WORK TO COMPLETE = Your response should consist of one number, the count of lines below that contain "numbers".

SOURCE INFORMATION =
______
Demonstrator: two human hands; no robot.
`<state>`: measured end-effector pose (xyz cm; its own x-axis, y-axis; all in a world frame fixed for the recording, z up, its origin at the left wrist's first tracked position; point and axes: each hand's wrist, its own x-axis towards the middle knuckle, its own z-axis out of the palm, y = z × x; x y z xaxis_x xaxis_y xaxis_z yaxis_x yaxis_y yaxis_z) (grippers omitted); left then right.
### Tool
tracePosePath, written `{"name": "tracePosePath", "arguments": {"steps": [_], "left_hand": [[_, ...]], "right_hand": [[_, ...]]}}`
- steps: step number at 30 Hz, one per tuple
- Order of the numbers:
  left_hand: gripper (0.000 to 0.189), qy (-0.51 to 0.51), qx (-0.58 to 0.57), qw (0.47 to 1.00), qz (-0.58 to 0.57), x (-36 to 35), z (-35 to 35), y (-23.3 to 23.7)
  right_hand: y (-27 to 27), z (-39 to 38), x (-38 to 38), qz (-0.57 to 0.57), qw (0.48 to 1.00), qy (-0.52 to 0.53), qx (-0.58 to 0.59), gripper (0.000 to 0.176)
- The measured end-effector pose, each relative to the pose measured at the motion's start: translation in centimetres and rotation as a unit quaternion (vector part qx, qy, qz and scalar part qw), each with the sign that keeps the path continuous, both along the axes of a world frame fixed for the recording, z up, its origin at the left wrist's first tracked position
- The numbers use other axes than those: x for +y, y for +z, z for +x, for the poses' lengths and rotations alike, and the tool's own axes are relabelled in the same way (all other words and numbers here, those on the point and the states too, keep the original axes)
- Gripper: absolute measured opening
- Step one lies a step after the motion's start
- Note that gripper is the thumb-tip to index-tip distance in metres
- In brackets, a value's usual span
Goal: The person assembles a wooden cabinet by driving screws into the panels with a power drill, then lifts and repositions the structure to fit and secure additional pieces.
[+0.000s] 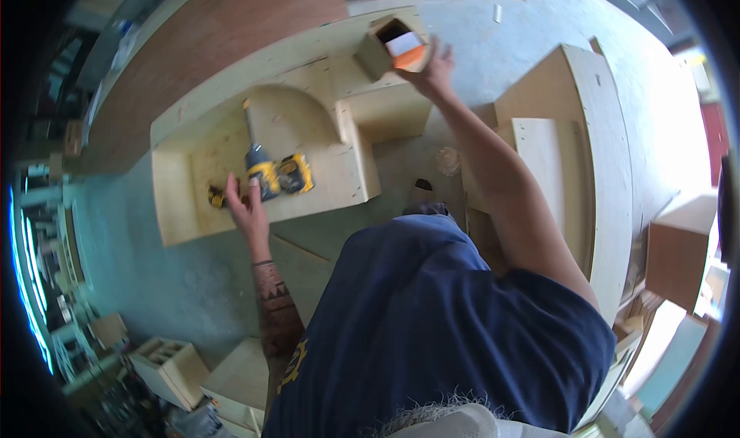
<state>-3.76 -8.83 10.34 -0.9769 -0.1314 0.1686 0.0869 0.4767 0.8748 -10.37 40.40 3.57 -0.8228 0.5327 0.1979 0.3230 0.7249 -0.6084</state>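
A yellow and black power drill (264,177) with a long bit lies on the pale plywood piece (331,177), which has a curved inner edge. Beside the drill is a second yellow and black tool part (295,173). My left hand (248,209), fingers apart, is at the drill's rear end; whether it touches the drill is unclear. Near the top, a small open cardboard box (375,55) with white and orange contents stands on the plywood. My right hand (435,72) is at the box's right side, its fingers partly spread and partly hidden; its grip cannot be made out.
A long plywood panel structure (605,153) stands on the right, with a brown box (678,257) beyond it. A large brown board (223,60) runs along the upper left. Wooden drawer units (171,372) stand at the lower left. A thin strip (302,248) lies on the floor.
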Motion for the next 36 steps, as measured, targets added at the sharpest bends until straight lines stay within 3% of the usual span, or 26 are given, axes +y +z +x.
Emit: {"name": "tracePosePath", "arguments": {"steps": [1, 2, 5, 8, 9, 10, 13, 15, 21, 25, 29, 31, 33, 35, 36], "left_hand": [[0.064, -0.014, 0.001, 0.994, -0.111, 0.8, -1.3, 0.1], [0.064, -0.033, -0.002, 0.993, -0.113, 2.0, -1.9, 0.3], [0.07, -0.015, -0.092, 0.99, -0.105, 3.5, -2.5, 1.1], [0.07, 0.021, -0.182, 0.981, -0.064, 3.5, -1.6, 1.0], [0.07, 0.03, -0.211, 0.977, 0.005, 3.6, -1.2, 1.3], [0.069, 0.041, -0.24, 0.967, 0.073, 3.9, -0.9, 1.6], [0.067, 0.075, -0.248, 0.965, 0.051, 4.6, -0.7, 2.2], [0.065, 0.066, -0.248, 0.965, 0.061, 4.9, -0.9, 2.3], [0.057, 0.041, -0.23, 0.967, 0.105, 3.8, -1.1, 2.0], [0.056, 0.017, -0.216, 0.968, 0.125, 3.1, -1.2, 0.4], [0.054, -0.018, -0.192, 0.977, 0.096, 2.4, -1.2, -0.4], [0.057, -0.036, -0.164, 0.982, 0.091, 2.5, -1.3, -0.3], [0.059, -0.052, -0.171, 0.98, 0.093, 2.5, -1.3, 0.1], [0.061, -0.061, -0.17, 0.982, 0.057, 2.7, -1.2, 0.8], [0.061, -0.067, -0.172, 0.981, 0.058, 2.7, -1.3, 0.9]], "right_hand": [[-0.9, -1.6, 0.5, -0.019, 1.0, 0.0, 0.0, 0.137], [-0.8, -2.4, 0.5, -0.038, 0.999, -0.002, -0.012, 0.137], [-0.4, -4.1, 0.5, -0.143, 0.985, 0.018, -0.093, 0.136], [0.1, -4.3, 0.8, -0.172, 0.979, 0.023, -0.105, 0.131], [-0.3, -4.4, 0.9, -0.176, 0.978, 0.018, -0.112, 0.131], [-1.0, -4.6, 0.7, -0.134, 0.987, 0.001, -0.085, 0.129], [-1.6, -5.1, 0.4, -0.073, 0.996, -0.038, -0.044, 0.121], [-1.0, -5.3, 0.9, -0.202, 0.979, -0.022, -0.022, 0.109], [-0.8, -4.5, 1.1, -0.257, 0.953, -0.101, 0.122, 0.087], [-1.2, 2.2, 2.5, -0.199, 0.945, -0.164, 0.202, 0.085], [-2.6, 14.2, 5.5, -0.135, 0.904, -0.305, 0.265, 0.089], [-4.6, 21.3, 8.0, 0.006, 0.894, -0.422, 0.151, 0.092], [-5.0, 28.2, 9.0, -0.025, 0.853, -0.476, 0.211, 0.093], [-4.6, 34.5, 8.9, 0.053, 0.799, -0.591, 0.093, 0.094], [-6.4, 38.1, 9.3, 0.071, 0.777, -0.618, 0.096, 0.096]]}}
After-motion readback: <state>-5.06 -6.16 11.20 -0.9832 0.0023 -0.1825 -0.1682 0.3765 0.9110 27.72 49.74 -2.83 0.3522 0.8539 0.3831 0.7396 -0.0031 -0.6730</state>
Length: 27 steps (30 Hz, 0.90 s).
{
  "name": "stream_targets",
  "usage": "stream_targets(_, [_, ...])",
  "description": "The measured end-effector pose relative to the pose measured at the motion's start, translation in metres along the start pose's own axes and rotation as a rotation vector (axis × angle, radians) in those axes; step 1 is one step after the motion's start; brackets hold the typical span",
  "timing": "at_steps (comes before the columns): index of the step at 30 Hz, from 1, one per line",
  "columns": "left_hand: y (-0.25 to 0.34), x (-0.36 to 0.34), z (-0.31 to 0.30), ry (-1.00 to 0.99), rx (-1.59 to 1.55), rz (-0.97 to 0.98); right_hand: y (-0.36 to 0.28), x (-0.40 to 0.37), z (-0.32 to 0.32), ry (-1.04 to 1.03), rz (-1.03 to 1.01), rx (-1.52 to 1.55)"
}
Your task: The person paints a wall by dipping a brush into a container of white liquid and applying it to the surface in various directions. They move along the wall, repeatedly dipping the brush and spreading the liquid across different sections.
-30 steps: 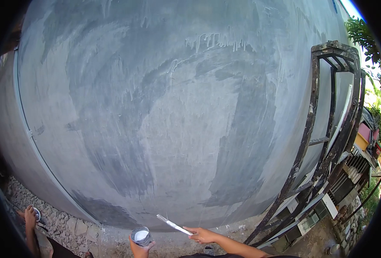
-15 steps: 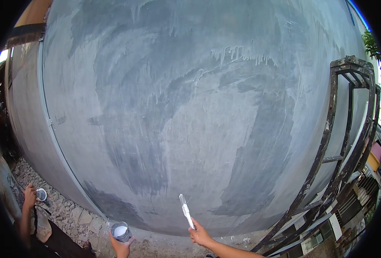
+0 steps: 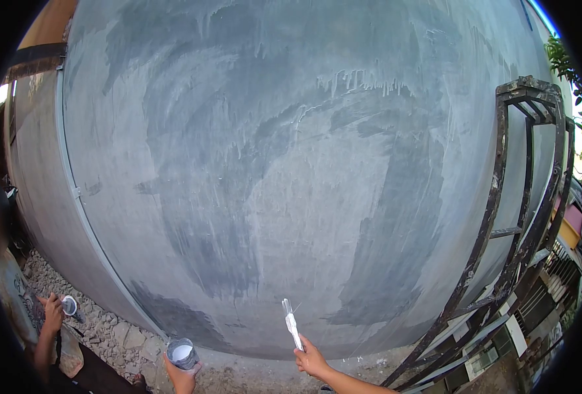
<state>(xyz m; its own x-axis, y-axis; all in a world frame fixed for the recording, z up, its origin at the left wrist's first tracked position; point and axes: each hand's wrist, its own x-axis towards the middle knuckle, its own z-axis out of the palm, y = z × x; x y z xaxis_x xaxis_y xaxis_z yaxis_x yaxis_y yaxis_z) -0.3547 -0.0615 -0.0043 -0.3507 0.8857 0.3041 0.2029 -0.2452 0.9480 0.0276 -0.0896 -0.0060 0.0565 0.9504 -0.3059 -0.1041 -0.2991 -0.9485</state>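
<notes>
My right hand (image 3: 312,358) is wrapped round the handle of a paintbrush (image 3: 292,327) smeared with white paint. Its bristles point up, in front of the lower part of a grey wall (image 3: 317,217). At lower left, my left hand (image 3: 182,375) grips a dark paint pot (image 3: 183,355) from below and the side. White paint shows inside the pot. Darker wet-looking patches and white drips mark the wall's surface.
A paint-spattered dark ladder frame (image 3: 500,177) leans at the right. On the left stands a co-worker, whose hand (image 3: 53,312) is close to a small white-rimmed container (image 3: 69,305). Rubble (image 3: 110,328) lies along the wall's foot. A thin pipe (image 3: 81,203) runs down the wall.
The brush and my right hand have shifted slightly right and down in view. My left hand keeps the pot nearly in place. The co-worker's hand and container have moved a little right.
</notes>
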Motion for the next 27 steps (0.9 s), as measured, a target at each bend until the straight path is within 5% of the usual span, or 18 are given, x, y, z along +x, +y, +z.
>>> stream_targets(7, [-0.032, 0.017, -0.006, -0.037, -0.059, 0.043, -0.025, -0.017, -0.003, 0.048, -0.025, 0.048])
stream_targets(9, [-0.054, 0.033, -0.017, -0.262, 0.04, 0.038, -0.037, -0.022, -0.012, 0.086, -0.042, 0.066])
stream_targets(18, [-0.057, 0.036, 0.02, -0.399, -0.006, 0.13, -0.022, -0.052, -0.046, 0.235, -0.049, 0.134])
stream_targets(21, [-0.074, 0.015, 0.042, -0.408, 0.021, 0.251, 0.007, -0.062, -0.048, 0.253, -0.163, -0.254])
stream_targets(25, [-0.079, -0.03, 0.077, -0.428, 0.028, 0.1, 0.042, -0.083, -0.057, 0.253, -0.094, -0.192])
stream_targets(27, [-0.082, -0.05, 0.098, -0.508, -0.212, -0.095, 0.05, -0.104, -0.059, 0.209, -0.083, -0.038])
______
OUTPUT BELOW = 2